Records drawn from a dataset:
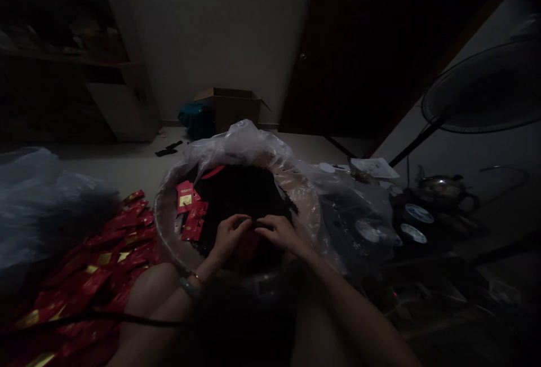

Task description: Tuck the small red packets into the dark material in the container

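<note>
In front of my knees stands a wide round basket (161,226) lined with clear plastic (249,137). A heap of dark, loose leaf-like stuff (240,186), perhaps tea, fills its middle. My left hand (231,234) and my right hand (279,233) meet over the heap, thumbs and fingertips pinched. Between and below them hangs a dim red packet (245,251), whose top edge both hands seem to grip; shadow hides its detail. Small red packets (195,220) with gold patches lie at the basket's left side.
A large pile of red packets (105,265) spreads on the left beside a big clear plastic bag (46,209). Behind the basket are a cardboard box (237,110) and a teal bag (196,119). On the right stand a teapot (442,186), small cups (418,213) and a fan (486,88).
</note>
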Demonstrator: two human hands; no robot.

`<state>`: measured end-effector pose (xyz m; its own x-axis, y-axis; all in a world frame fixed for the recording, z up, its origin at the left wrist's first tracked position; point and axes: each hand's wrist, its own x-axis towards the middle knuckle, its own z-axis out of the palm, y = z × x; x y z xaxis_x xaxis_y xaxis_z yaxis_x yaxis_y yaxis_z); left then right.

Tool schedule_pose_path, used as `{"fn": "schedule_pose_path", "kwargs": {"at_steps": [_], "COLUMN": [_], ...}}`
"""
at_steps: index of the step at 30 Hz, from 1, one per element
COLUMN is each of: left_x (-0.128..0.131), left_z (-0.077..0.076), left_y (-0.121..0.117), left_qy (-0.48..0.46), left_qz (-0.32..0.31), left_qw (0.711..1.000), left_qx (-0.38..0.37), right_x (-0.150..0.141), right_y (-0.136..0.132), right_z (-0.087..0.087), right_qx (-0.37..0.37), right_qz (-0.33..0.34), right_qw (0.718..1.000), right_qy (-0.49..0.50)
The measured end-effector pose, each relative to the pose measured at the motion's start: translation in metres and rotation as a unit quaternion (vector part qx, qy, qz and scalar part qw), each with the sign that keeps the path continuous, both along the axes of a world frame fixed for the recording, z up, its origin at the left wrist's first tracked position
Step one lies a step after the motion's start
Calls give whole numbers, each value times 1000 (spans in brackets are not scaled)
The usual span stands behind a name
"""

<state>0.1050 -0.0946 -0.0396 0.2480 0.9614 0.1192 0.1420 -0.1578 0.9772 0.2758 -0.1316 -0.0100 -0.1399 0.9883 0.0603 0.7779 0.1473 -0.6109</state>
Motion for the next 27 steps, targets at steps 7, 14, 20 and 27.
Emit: {"fn": "schedule_pose_path", "kwargs": {"at_steps": [7,14,20,27], "left_x": [0,4,1,-3], "left_z": [-1,-6,-2,4], "left_y": [-1,4,4,2], "left_qy": [-4,-84,-104,-32], "left_qz": [10,-46,-53,-16], "left_qw": [1000,993,987,991], "left_qx": [4,-73,-114,-127], "right_x": [-2,8,46,113], "right_y": [1,1,5,-20], "right_z": [0,-11,-10,-21], "right_qx": [11,-28,17,80], "right_qz": [-3,-11,-87,-236], "right_qw": [1000,995,986,955], "right_qy": [-15,94,144,162]}}
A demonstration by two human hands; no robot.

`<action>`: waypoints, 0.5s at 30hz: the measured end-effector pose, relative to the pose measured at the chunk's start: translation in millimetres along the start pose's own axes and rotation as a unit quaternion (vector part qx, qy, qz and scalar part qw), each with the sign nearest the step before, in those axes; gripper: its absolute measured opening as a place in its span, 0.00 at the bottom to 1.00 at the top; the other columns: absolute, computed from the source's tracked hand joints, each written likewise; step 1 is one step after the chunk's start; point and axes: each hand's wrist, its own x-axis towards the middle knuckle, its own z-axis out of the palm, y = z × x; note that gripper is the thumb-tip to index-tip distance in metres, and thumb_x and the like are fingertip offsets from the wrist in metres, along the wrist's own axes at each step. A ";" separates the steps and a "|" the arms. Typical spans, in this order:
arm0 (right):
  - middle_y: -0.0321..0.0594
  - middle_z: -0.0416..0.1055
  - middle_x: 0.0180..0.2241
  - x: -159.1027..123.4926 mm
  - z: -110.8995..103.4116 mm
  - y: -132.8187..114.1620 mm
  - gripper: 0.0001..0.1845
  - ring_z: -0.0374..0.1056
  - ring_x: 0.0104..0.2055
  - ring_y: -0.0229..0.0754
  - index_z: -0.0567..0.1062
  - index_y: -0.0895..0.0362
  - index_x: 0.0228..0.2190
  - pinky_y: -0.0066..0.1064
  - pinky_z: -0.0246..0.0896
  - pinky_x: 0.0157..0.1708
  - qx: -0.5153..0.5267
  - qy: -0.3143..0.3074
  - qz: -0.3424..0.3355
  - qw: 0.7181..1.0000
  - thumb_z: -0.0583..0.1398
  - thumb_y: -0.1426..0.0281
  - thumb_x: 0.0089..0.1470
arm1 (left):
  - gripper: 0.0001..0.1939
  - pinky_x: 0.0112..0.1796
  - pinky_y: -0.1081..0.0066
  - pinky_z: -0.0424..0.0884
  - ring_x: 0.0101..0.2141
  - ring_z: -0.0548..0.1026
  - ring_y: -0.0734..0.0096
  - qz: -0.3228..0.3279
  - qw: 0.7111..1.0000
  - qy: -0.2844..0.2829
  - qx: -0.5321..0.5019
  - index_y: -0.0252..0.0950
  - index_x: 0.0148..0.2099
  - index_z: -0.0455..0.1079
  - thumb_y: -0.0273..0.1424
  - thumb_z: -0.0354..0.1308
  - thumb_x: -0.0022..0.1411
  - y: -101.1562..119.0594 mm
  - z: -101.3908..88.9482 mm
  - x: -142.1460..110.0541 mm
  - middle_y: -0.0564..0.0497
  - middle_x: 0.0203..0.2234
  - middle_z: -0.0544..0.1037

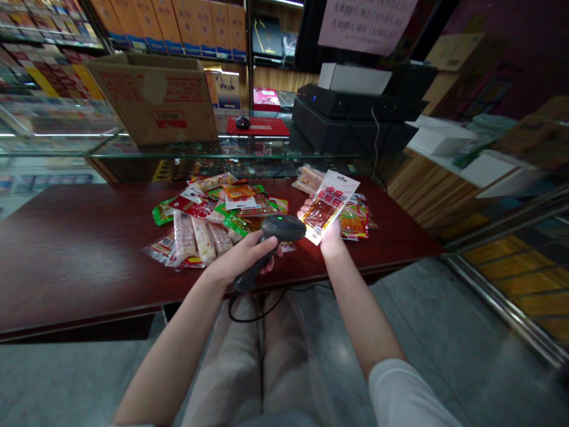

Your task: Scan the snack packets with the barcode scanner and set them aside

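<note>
Wrapped round the handle of a black barcode scanner is my left hand; a green light shows on the scanner's top, and its head points right. My right hand grips a white and red snack packet, tilted, with a clear lower part showing reddish-brown food. The scanner's light falls brightly on the packet's lower left edge. Left of the scanner lies a pile of snack packets, with several pale wrapped sticks at its front. More packets lie behind and right of my right hand.
The dark red wooden table spans the front. Behind it, a glass counter holds a cardboard box, a mouse on a red pad and a black machine. The scanner's cable hangs over my legs.
</note>
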 end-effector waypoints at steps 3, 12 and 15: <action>0.41 0.70 0.32 5.0 -4.4 4.9 0.25 0.67 0.36 0.47 0.74 0.52 0.38 0.44 0.67 0.43 0.005 0.004 -0.011 1.000 0.51 0.45 0.57 | 0.33 0.19 0.76 0.60 0.18 0.66 0.77 0.001 0.999 0.029 -0.014 0.34 0.38 0.67 0.62 0.61 0.50 -0.7 -1.9 -0.4 0.54 0.18 0.71; 0.47 0.70 0.47 15.9 -52.2 -18.6 0.20 0.70 0.46 0.47 0.66 0.53 0.50 0.40 0.68 0.46 -0.325 0.284 -0.210 0.877 0.53 0.64 0.56 | 0.33 0.19 0.77 0.61 0.17 0.68 0.77 0.046 0.993 0.111 0.008 0.33 0.40 0.69 0.60 0.62 0.51 14.9 -31.0 14.1 0.53 0.18 0.73; 0.52 0.70 0.47 12.3 -83.5 -35.6 0.21 0.69 0.48 0.50 0.67 0.58 0.49 0.43 0.64 0.51 -0.477 0.347 -0.195 0.784 0.50 0.72 0.53 | 0.31 0.20 0.77 0.64 0.18 0.69 0.77 0.056 0.988 0.143 -0.009 0.33 0.40 0.69 0.58 0.63 0.53 20.9 -44.3 23.4 0.53 0.19 0.73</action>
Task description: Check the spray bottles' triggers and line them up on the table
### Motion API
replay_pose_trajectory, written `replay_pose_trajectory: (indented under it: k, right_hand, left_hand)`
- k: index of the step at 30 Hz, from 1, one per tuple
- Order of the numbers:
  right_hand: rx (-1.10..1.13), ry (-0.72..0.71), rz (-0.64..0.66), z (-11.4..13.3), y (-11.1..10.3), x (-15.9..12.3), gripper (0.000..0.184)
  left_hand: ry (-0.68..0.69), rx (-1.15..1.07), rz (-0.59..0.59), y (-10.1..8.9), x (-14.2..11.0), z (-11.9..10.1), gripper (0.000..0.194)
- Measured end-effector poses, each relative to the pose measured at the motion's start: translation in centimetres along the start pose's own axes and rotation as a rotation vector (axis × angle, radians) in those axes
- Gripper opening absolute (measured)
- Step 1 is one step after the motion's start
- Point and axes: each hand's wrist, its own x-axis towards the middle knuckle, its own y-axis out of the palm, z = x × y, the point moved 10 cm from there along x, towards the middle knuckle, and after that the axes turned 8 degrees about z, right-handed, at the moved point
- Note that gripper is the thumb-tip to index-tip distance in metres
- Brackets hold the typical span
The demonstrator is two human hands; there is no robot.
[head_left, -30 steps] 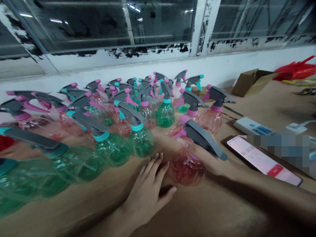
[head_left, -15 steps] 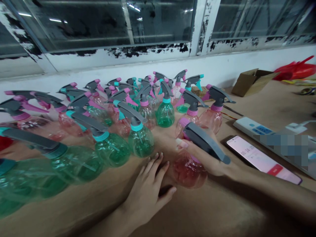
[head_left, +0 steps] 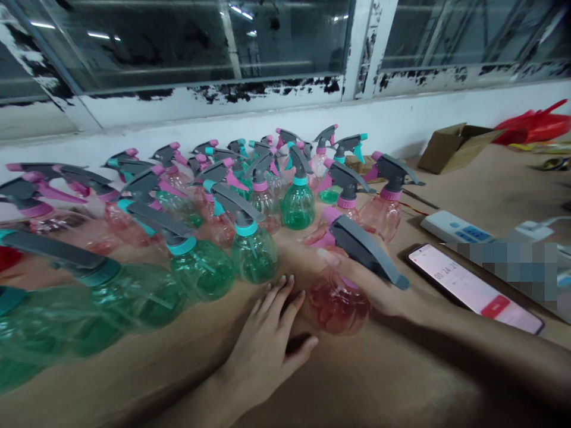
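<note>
My right hand (head_left: 379, 282) is wrapped round the neck of a pink spray bottle (head_left: 336, 306) with a grey and pink trigger head. Its round body stands on or just above the brown table (head_left: 383, 386); I cannot tell which. Flat on the table to its left lies my left hand (head_left: 267, 333), fingers stretched out and holding nothing. Just beyond those fingertips stands a green spray bottle (head_left: 254, 255) with a turquoise collar. Another green spray bottle (head_left: 203, 267) is beside it on the left.
Several more pink and green spray bottles crowd the table's left and back, among them a green one (head_left: 298, 205). On the right are a phone (head_left: 468, 285) showing a timer, a white power strip (head_left: 455, 227), an open cardboard box (head_left: 457, 148) and a red plastic bag (head_left: 533, 126).
My right hand has shifted the pink spray bottle slightly to the left and away from me. My left hand has stayed in place.
</note>
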Motion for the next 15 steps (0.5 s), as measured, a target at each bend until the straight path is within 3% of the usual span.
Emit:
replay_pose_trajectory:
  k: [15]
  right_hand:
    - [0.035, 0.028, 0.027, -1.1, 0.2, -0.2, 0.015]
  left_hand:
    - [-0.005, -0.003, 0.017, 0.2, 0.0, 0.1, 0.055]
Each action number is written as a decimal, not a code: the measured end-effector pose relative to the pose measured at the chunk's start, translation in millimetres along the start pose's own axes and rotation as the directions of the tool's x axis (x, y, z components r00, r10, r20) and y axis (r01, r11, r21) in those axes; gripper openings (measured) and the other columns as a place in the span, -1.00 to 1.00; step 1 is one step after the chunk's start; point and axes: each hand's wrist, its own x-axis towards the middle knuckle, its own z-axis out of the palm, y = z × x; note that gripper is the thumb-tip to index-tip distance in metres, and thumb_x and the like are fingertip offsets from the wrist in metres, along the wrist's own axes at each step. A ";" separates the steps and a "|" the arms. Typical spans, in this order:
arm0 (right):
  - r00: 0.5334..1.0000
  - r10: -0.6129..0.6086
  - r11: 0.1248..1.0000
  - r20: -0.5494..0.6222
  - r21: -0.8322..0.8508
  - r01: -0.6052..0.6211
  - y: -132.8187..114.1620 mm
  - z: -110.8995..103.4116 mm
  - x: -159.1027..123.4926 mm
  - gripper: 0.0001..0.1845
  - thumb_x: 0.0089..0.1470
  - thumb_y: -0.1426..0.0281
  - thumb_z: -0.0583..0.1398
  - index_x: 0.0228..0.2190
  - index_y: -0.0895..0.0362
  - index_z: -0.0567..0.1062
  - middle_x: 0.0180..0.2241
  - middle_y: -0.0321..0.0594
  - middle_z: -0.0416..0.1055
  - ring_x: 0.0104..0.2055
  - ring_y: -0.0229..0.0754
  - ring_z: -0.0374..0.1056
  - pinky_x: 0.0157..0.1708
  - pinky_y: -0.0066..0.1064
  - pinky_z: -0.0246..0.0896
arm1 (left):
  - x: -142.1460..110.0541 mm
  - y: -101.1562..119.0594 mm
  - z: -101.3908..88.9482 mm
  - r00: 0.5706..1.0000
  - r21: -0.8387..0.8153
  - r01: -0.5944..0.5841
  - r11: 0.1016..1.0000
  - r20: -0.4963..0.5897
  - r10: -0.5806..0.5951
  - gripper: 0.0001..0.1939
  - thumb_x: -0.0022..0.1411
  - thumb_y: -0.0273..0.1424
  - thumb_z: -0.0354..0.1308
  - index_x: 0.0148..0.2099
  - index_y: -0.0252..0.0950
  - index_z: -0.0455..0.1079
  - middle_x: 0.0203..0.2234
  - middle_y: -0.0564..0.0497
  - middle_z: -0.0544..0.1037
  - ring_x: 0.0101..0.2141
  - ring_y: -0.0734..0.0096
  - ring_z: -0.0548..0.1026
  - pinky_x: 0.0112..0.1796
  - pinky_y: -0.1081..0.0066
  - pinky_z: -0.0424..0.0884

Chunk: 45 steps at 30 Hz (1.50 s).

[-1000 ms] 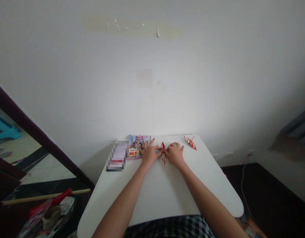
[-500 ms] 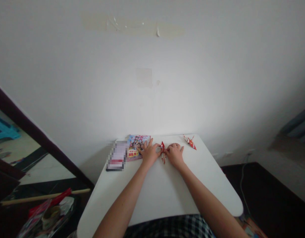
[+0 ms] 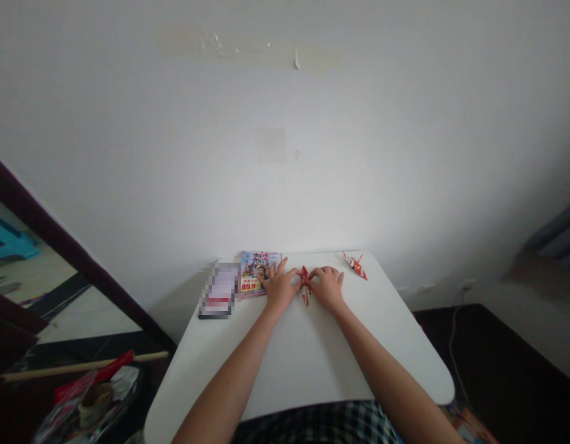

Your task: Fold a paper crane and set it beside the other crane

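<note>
A small folded piece of red and white patterned paper (image 3: 306, 297) lies near the middle of the white table (image 3: 308, 357), its narrow points directed away from and toward me. My left hand (image 3: 280, 287) pinches its left side between thumb and index finger, with the other fingers spread over the edge of a colourful printed leaflet (image 3: 255, 277). From the right, my right hand (image 3: 326, 287) pinches the same paper at its middle. The fingertips of both hands nearly meet and hide the paper's centre. A finished-looking origami crane (image 3: 356, 265) of similar paper rests at the back right.
A phone (image 3: 220, 290) with a blurred screen lies at the table's left, beside the leaflet. Behind the table rises a white wall (image 3: 285, 203). A dark-framed mirror (image 3: 72, 246) leans on the left, above a bag of items (image 3: 95, 401). A cable (image 3: 453, 345) hangs at right.
Both hands keep their pinch on the folded paper. The right fingertips have shifted slightly, and the paper's far point looks a little different in angle. Everything else stays put.
</note>
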 end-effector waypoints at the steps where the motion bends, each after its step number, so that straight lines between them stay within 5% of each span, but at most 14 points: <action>1: 1.000 -0.002 1.000 -0.003 -0.002 0.002 -0.3 -0.4 -0.5 -0.76 0.14 0.15 0.27 -0.17 -0.05 0.58 0.03 -0.14 0.38 0.25 0.10 0.06 0.29 0.24 -0.39 | -0.4 -0.2 -0.2 1.000 -0.004 0.000 1.000 -0.004 0.000 -0.75 0.19 -0.05 0.23 -0.08 0.17 0.55 0.37 0.16 0.20 0.35 -0.12 0.05 0.23 -0.45 -0.17; 22: 1.000 -0.008 1.000 -0.013 -0.014 0.008 -3.1 -3.5 -3.9 -0.76 0.23 0.19 0.19 -0.17 -0.03 0.61 0.06 -0.14 0.38 0.25 0.10 0.06 0.30 0.19 -0.38 | 1.1 -4.1 -1.1 0.999 -0.032 0.002 1.000 0.037 -0.001 -0.77 0.24 -0.05 0.17 -0.17 0.11 0.63 0.35 0.18 0.26 0.31 -0.10 0.15 0.24 -0.43 -0.22; 32: 0.995 0.016 0.998 -0.095 0.067 -0.010 -4.5 -6.2 -12.5 -0.79 0.22 0.19 0.19 -0.24 -0.13 0.64 0.04 -0.25 0.44 0.26 0.04 0.06 0.29 0.20 -0.38 | 4.0 -7.1 -0.6 0.999 -0.002 -0.035 0.999 0.033 0.035 -0.75 0.22 0.02 0.17 -0.08 0.28 0.57 0.37 0.24 0.19 0.32 -0.17 0.11 0.23 -0.45 -0.28; 45: 0.998 0.019 0.999 -0.064 -0.030 -0.021 -3.9 -3.8 -13.4 -0.74 0.25 0.14 0.17 -0.08 -0.28 0.60 0.13 -0.24 0.36 0.27 0.06 0.02 0.29 0.22 -0.40 | 8.6 -9.7 -1.5 0.989 0.021 -0.066 0.998 0.131 0.063 -0.63 0.26 0.06 0.07 0.12 0.48 0.35 0.42 0.26 0.07 0.38 -0.21 -0.04 0.19 -0.50 -0.44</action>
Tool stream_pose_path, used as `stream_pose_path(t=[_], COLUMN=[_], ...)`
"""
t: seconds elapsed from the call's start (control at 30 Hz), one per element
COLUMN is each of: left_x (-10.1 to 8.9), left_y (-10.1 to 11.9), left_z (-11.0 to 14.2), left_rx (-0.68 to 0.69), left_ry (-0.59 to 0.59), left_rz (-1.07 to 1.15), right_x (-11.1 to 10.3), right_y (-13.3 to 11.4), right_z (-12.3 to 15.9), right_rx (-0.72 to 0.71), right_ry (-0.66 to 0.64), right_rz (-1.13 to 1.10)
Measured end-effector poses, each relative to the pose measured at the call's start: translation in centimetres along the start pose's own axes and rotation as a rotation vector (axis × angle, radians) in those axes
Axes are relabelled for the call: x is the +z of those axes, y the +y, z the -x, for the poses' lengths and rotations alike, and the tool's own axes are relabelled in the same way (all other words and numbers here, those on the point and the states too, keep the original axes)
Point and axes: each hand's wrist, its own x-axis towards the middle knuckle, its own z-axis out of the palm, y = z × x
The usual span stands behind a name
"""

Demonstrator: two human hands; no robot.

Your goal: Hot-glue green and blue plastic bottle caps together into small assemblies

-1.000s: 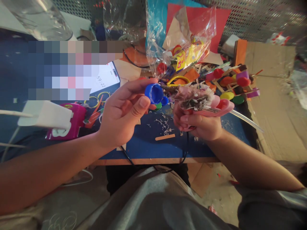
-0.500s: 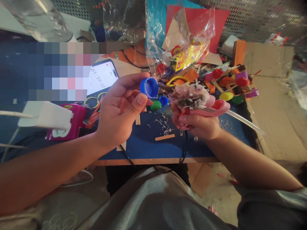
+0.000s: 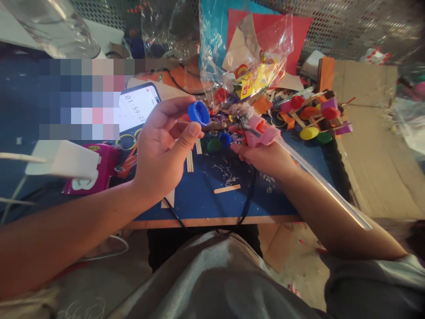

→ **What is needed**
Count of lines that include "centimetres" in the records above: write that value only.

→ **Answer for the task**
2